Within the data below, find the string "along" and return each line where it occurs.
◆ ◆ ◆
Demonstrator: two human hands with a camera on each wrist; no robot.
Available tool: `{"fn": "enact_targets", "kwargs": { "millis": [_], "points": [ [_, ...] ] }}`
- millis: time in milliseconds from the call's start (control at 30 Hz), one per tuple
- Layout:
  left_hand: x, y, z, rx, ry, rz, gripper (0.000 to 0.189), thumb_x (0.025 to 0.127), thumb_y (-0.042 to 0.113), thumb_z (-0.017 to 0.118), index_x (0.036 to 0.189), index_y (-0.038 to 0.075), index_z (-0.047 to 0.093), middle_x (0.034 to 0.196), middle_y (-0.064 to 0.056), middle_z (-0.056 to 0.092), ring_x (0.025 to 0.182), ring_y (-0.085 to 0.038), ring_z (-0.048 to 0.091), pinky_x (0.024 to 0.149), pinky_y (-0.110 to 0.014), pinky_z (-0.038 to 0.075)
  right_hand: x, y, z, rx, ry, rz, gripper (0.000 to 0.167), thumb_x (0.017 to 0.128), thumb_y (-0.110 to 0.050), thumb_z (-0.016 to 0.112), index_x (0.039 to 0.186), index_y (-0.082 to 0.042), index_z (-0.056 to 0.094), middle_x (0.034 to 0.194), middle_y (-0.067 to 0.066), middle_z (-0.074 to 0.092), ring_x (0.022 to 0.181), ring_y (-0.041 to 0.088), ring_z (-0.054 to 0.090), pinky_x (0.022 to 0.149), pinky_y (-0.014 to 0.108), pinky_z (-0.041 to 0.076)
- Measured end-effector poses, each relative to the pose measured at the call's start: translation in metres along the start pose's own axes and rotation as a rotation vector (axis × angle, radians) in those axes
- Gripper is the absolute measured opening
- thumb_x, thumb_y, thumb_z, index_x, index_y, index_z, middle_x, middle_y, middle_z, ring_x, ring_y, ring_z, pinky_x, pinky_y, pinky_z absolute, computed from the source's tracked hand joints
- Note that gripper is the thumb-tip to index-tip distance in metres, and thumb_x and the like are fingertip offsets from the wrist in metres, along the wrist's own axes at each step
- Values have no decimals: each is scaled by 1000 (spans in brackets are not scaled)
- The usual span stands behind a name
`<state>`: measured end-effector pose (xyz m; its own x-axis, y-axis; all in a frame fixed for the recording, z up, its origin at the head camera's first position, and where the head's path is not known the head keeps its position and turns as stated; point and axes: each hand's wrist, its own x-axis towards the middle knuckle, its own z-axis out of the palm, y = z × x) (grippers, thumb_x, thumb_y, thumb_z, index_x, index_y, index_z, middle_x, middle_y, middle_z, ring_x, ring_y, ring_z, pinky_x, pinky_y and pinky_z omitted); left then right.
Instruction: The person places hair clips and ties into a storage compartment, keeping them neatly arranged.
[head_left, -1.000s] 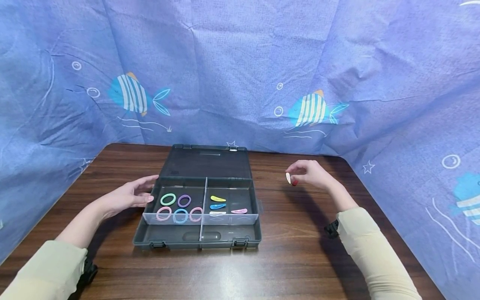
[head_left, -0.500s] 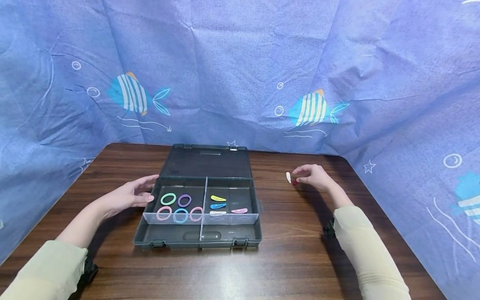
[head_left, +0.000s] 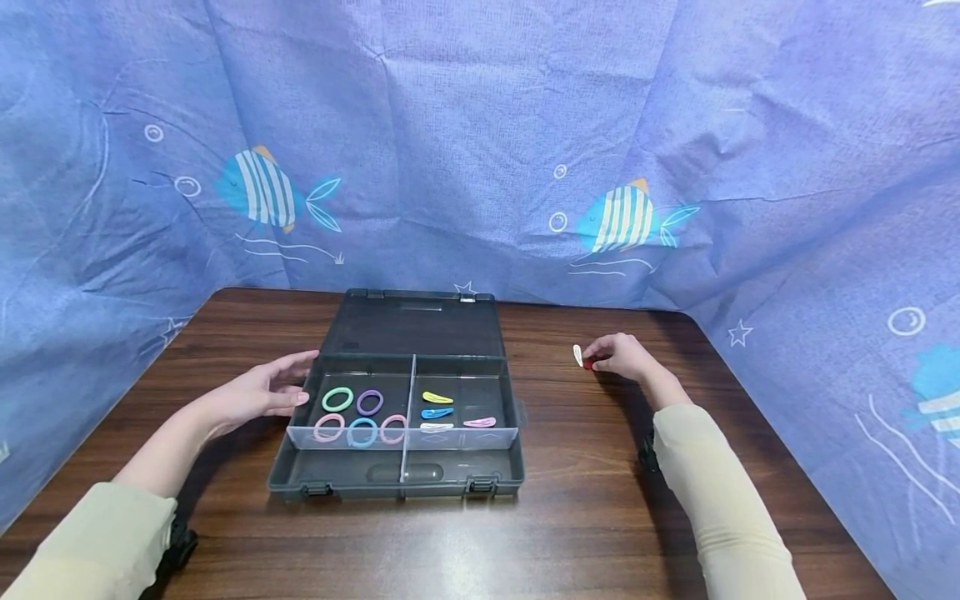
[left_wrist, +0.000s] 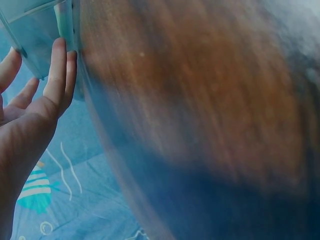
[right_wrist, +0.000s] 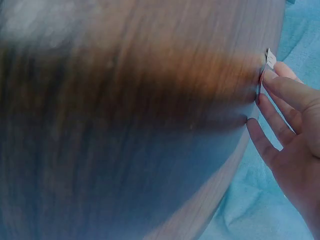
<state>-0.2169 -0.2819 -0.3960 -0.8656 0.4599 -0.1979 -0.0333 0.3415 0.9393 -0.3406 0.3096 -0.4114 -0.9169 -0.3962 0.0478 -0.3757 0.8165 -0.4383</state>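
My left hand [head_left: 255, 394] rests at the left wall of a dark grey storage box [head_left: 277, 475], fingers loosely spread; in the left wrist view its fingertips [left_wrist: 59, 45] meet the box side. At the right of the table my right hand [head_left: 626, 357] pinches a small red hair clip [head_left: 588, 364] between thumb and fingers, down at the tabletop. Much of that clip is hidden by the fingers. Just left of it lies a white hair clip [head_left: 577, 355], which also shows past the thumb in the right wrist view.
The box's lid [head_left: 420, 325] lies open toward the back. Several hair ties, including a green one [head_left: 337, 389], fill the back left compartment. A yellow clip [head_left: 437, 397], a blue clip [head_left: 437, 413], a white clip and a pink clip [head_left: 480, 422] lie at back right. A fish-print curtain [head_left: 480, 167] borders the table.
My right hand was over the white clip a second ago; it has drawn back to the right and lowered onto the red clip, fingers closing on it. The left hand stays still.
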Motion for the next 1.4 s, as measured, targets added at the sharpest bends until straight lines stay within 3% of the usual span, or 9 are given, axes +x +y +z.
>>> {"fn": "enact_targets", "kwargs": {
  "millis": [400, 733, 1400],
  "points": [
    [1, -1, -2, -30, -11, -2, 76, 95, 10, 56, 151, 4, 6, 147, -34, 19, 125, -43, 44, 88, -37, 52, 2, -3, 1, -11, -27, 32, 13, 78, -2, 70, 91, -4, 73, 83, 7, 72, 74, 10, 60, 72, 30, 46],
    [1, -1, -3, -41, -15, -10, 77, 94, 11, 57, 152, 6, 6, 148, -33, 19, 125, -42, 44, 89, -38, 52, 4, -4, 4, 22, -8, 31, 9, 75, 2, 72, 81, -3, 69, 71, 2, 65, 66, 9, 53, 65, 25, 43],
    [0, 0, -3, -13, 1, -39, 76, 95, 14, 57, 152, 7, 8, 148, -31, 22, 124, -39, 46, 89, -36, 51, -4, -7, 1, -29, -16, 21, 9, 76, 2, 71, 78, -6, 67, 71, 0, 66, 67, 7, 53, 69, 27, 41]
  ]
}}
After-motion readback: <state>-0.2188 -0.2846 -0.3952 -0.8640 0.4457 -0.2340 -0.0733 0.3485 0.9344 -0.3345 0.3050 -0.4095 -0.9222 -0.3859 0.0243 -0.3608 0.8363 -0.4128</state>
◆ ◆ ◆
* **Task result**:
- Measured end-effector poses, each relative to the pose measured at the call's start: translation in metres along the start pose's own axes and rotation as a rotation vector (axis × angle, radians) in those axes
- Note that gripper is the thumb-tip to index-tip distance in metres, and thumb_x and the like are fingertip offsets from the wrist in metres, along the wrist's own axes at each step

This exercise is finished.